I chose the Shorter Whitman because of his work, "Song of Myself" and because of my self-deprecating sense of humor. I am under no illusion that I can write successful essays or poetry, but I have been known to write them anyway.

1 comment

  1. A golden memory:

    A church lady once told me that, ‘You must believe every word in the Bible is the true and actual word of God!’

    ‘Oh? Which translation?’
    _________________________________________________________

    I hold with the Doctrine of The Two Books:
    There is not just the scripture. There is the ‘book’ of the real world which God created. One of these books was entrusted to fallible, venal, and, sometimes, malicious men. When the scriptures contradict the Book of Reality, trust the Book of the World. It has been kept by better hands.

    Of course this pits me against the fundamentalists.

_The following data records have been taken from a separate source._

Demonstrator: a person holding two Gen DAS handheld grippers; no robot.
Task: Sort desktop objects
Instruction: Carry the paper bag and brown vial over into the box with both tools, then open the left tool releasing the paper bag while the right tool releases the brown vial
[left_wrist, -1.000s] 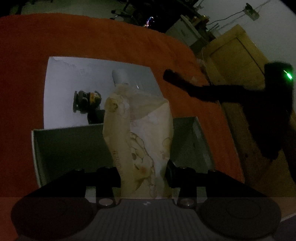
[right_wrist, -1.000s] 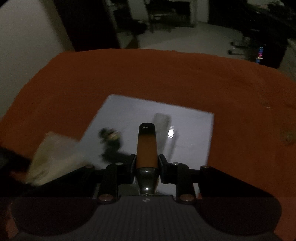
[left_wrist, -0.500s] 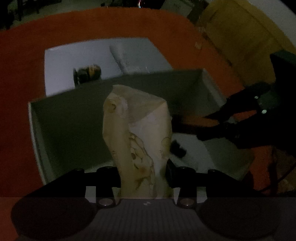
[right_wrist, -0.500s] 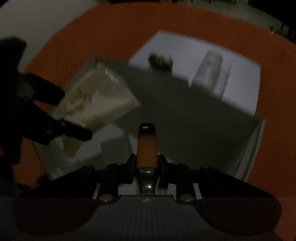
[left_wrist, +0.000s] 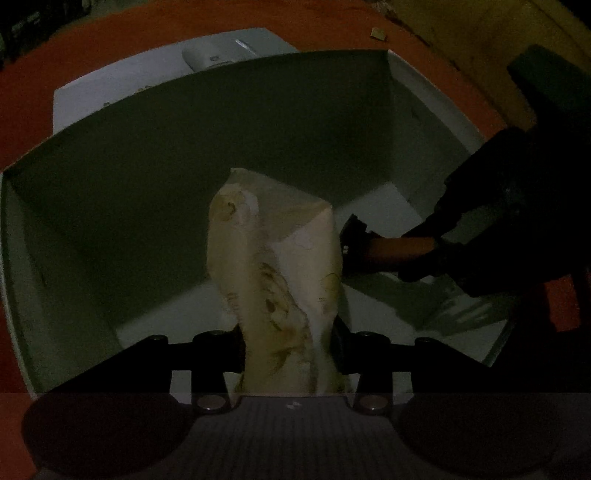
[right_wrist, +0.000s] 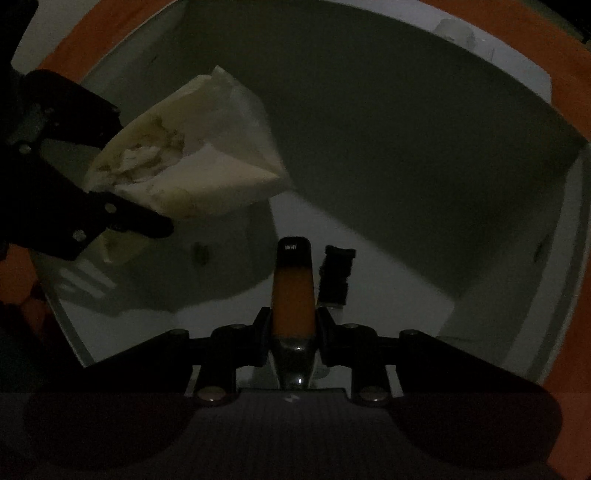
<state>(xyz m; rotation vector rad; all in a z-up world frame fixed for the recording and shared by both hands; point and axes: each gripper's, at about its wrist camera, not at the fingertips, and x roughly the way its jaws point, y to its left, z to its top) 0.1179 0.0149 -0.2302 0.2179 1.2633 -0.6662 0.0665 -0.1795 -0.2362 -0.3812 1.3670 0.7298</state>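
cream printed packet (left_wrist: 280, 280), orange tube (right_wrist: 293, 295), grey box (left_wrist: 147, 155).

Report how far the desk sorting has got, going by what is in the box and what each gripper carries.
Done: a small black item already lies on the box floor. In hand: the left gripper holds a cream snack packet down inside the box, and the right gripper holds an orange stick over the floor; neither is released. Left: a clear packet lies on the white sheet beyond the box.
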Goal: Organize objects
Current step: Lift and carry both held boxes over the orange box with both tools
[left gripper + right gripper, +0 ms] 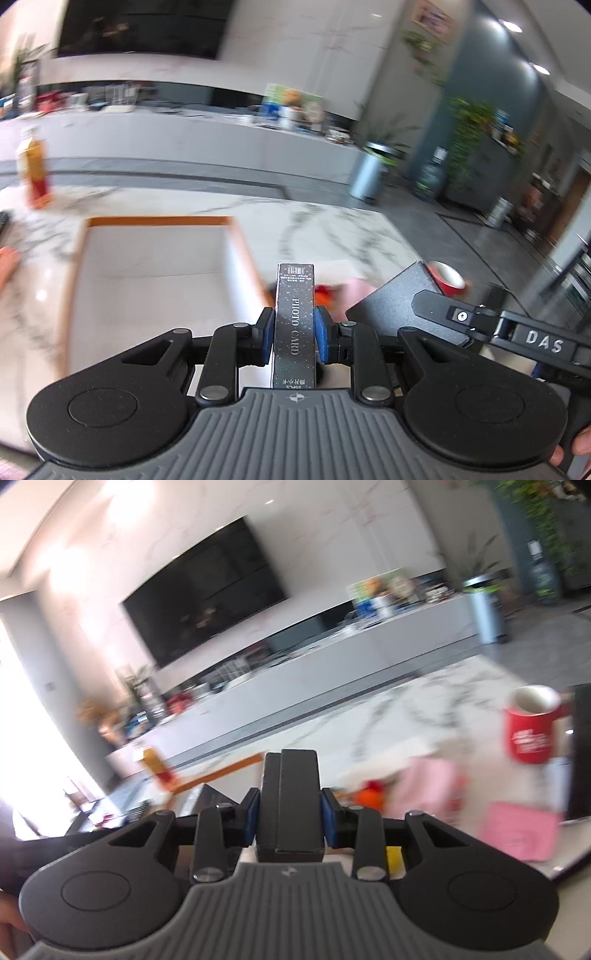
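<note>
In the left wrist view my left gripper [294, 328] is shut on a narrow dark box [294, 295] printed "PHOTO CARD", held upright between the blue pads. It hangs above the right rim of a white tray with an orange rim [159, 221]. In the right wrist view my right gripper [291, 812] is shut on a black box [291, 786], lifted off the marble table [406, 709]. That same black box [395, 299] also shows at the right of the left wrist view, beside the photo card box.
A red mug [532, 731] stands on the table at the right. Pink cloths [517, 830], an orange toy [369, 794] and a yellow piece [393, 854] lie below the grippers. A tea bottle [33, 166] stands far left. A long white counter [221, 140] runs behind.
</note>
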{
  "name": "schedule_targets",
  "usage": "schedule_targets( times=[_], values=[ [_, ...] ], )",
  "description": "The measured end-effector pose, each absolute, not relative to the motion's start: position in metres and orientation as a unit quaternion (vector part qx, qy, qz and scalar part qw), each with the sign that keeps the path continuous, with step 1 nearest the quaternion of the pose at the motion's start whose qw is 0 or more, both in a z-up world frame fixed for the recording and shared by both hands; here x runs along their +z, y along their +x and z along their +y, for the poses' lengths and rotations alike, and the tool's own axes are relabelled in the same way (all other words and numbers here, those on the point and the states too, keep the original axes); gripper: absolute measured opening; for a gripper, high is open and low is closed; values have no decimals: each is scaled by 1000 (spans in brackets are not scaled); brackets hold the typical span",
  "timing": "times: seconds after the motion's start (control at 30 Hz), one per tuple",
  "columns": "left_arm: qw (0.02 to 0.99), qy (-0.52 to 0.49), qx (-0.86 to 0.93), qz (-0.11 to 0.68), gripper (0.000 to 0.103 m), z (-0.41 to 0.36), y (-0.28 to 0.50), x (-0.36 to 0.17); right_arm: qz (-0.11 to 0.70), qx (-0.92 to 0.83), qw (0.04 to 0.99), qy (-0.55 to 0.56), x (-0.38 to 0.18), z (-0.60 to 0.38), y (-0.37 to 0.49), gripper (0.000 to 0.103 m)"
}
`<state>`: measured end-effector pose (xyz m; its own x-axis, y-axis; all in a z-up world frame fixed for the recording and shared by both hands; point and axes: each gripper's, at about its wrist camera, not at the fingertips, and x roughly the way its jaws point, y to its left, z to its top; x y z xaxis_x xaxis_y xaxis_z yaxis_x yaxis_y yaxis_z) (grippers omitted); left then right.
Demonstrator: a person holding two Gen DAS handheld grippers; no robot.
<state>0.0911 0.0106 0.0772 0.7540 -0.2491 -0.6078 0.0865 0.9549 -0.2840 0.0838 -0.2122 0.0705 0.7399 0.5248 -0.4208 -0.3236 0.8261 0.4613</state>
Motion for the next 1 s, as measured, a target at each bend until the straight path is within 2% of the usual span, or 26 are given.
schedule_targets(
  times=[0.17, 0.37, 0.53, 1.0],
  values=[
    [924, -146, -26, 353, 27, 55, 87, 62, 314, 278, 891, 172, 61, -143, 97, 36],
    [914, -138, 13, 381, 27, 77, 88, 40, 386, 281, 868, 136, 21, -82, 115, 36],
    [908, -111, 24, 404, 27, 76, 85, 22, 427, 280, 849, 136, -9, -68, 123, 36],
    [892, -39, 49, 447, 27, 65, 80, 0, 495, 284, 812, 125, -42, -33, 146, 36]
  ],
)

I can accept that.

    Religion is like to expert advice: You buy ignorance and certainty. When you hire an expert, you are unaware of the uncertainties, compromises, and the forcing of parts into place when they don’t fit quite correctly. You feel better when you can say,’Of course my car is ready for a transcontinental trip in very hot weather far from anyone I know. I took it to my mechanic.’ Such ignorant confidence is a pearl beyond price.

    How more important is saying. ‘My child is saved. The minister baptised him!’ without coming to terms with infant baptism, or the authority of the baptist, or any of a thousand quibbles.